Майло снова рассмеялся, и это улучшило мое настроение. А такое случалось не очень часто.
Как комета Галлея редкая яркая полоса на холодном черном небе, которая исчезала снова и снова.
Когда Кассандра отвергла его, продолжил я, как и многие титулованные чуваки, Аполлон потерял самообладание и проклял ее, чтобы никто не верил ее пророчествам. И вот бедняжка Кэсси бродит по Древней Греции, всем рассказывает, что Троя сгорит, и никто ей не верит. Все думают, что она сумасшедшая, и даже запирают ее в тюрьму. Понимаешь, к чему я клоню?

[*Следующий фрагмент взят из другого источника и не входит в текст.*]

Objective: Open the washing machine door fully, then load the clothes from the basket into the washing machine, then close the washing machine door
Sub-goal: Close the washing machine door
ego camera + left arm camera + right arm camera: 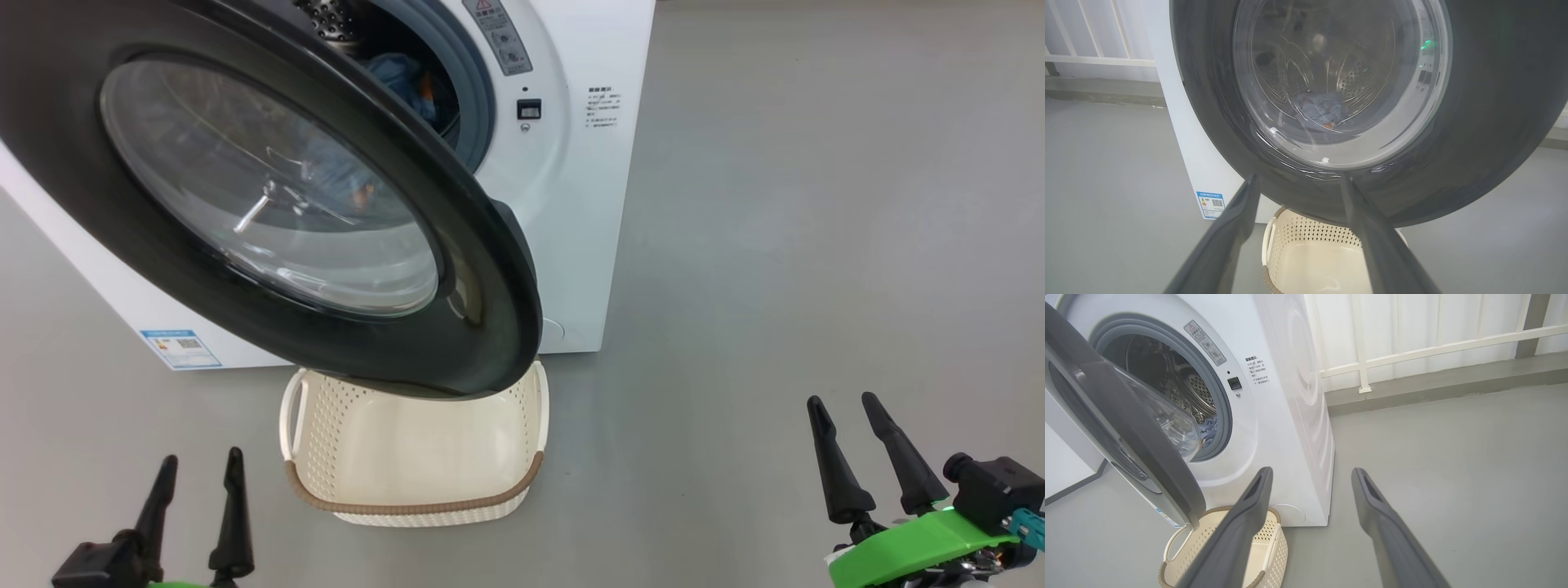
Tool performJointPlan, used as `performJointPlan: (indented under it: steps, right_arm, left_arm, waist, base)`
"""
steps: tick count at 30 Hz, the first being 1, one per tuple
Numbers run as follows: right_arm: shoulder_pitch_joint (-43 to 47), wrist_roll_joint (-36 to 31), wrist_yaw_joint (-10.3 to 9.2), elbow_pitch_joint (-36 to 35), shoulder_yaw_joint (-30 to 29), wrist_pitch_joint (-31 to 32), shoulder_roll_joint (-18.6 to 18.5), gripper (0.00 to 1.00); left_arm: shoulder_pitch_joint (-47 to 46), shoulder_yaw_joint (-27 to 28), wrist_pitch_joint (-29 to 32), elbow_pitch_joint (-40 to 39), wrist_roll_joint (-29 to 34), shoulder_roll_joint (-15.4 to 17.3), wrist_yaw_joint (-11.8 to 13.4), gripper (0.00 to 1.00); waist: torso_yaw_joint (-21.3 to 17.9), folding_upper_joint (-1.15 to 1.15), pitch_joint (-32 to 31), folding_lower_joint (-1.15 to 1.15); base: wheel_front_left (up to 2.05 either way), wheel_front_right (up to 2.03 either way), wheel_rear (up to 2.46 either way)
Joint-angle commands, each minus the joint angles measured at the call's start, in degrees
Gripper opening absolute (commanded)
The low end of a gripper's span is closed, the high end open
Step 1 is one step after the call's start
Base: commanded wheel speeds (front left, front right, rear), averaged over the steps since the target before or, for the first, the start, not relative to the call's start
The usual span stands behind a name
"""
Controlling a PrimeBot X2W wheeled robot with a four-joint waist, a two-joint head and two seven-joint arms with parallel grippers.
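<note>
The washing machine stands ahead with its door swung partly open, hanging over the basket. Light blue clothes lie inside the steel drum, seen through the opening and through the door glass. The cream basket sits on the floor with nothing showing inside it. My left gripper is open at lower left, short of the basket. At the lower right, well clear of the machine, my right gripper is open and holds nothing.
Grey floor stretches wide to the right of the machine. A white railing and a low kerb run along the wall behind. A blue label sits low on the machine's front.
</note>
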Motion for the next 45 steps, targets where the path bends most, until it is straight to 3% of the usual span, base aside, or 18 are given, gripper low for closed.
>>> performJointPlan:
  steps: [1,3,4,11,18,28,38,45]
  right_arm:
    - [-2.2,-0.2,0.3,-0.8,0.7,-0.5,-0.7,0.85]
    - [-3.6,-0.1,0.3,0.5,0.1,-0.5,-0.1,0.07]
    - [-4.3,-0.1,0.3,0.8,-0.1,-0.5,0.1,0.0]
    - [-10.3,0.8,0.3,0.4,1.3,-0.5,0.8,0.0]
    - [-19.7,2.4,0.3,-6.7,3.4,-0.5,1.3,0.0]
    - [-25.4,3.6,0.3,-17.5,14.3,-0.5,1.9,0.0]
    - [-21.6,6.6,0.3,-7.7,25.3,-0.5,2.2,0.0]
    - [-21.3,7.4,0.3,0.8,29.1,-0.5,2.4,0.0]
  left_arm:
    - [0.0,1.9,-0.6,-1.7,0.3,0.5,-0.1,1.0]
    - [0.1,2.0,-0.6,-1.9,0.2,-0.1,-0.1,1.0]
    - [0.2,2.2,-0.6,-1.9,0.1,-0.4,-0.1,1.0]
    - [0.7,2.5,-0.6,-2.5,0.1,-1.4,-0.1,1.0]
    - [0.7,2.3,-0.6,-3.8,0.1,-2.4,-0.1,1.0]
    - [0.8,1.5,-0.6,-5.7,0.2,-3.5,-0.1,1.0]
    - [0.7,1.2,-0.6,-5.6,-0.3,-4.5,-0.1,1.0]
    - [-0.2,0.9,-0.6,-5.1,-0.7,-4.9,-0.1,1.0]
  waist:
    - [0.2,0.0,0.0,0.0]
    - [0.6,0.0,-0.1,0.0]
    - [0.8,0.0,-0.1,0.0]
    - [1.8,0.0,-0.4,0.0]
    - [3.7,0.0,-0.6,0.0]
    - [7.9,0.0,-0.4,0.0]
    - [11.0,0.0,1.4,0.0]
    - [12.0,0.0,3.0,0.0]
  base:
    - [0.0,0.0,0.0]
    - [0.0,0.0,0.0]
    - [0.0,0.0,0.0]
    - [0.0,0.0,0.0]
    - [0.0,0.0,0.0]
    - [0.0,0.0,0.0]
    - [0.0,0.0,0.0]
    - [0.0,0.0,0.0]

Ты реинкарнация греческой богини?
Давай посмотрим на доказательства. Я начал загибать пальцы. Я до смешного привлекателен. Все считают меня сумасшедшим. Я заперт здесь, и никто не верит моим словам. Я слегка улыбнулся в полумраке, освещенном серебристым лунным светом. Включая тебя, когда я говорю, что после моего ухода с тобой все будет в порядке.
Ты прав, отозвался Майло, и новый поток слез заглушил его слова. Я тебе не верю.
Дерьмо.
Он снова повернулся ко мне спиной. Комета хорошего настроения сразу погасла. Никто никогда не обвинил бы меня в том, что я из любителей утешать, и у меня заканчивались идеи.
Майло тихо плакал, дрожа, как будто ему было холодно, и ко мне вернулось воспоминание мое единственное хорошее воспоминание с Аляски. Оно подкралось, окутав меня, и сразу стало легче.
Я вылез из кровати и лег рядышком с Майло, прижимаясь к нему.
Отвали от меня, проскулил он. Я не один из твоих дружков.
Даже не думал к тебе приставать, ответил я. Там, на Аляске, другой парень сделал это для меня. И помогло. Но я не буду, если
Майло схватил меня за руку и крепко сжал, его тело сотрясалось от беззвучных рыданий. Я придвинулся ближе, обнимая его, и положил свою белокурую голову на подушку рядом с его темной.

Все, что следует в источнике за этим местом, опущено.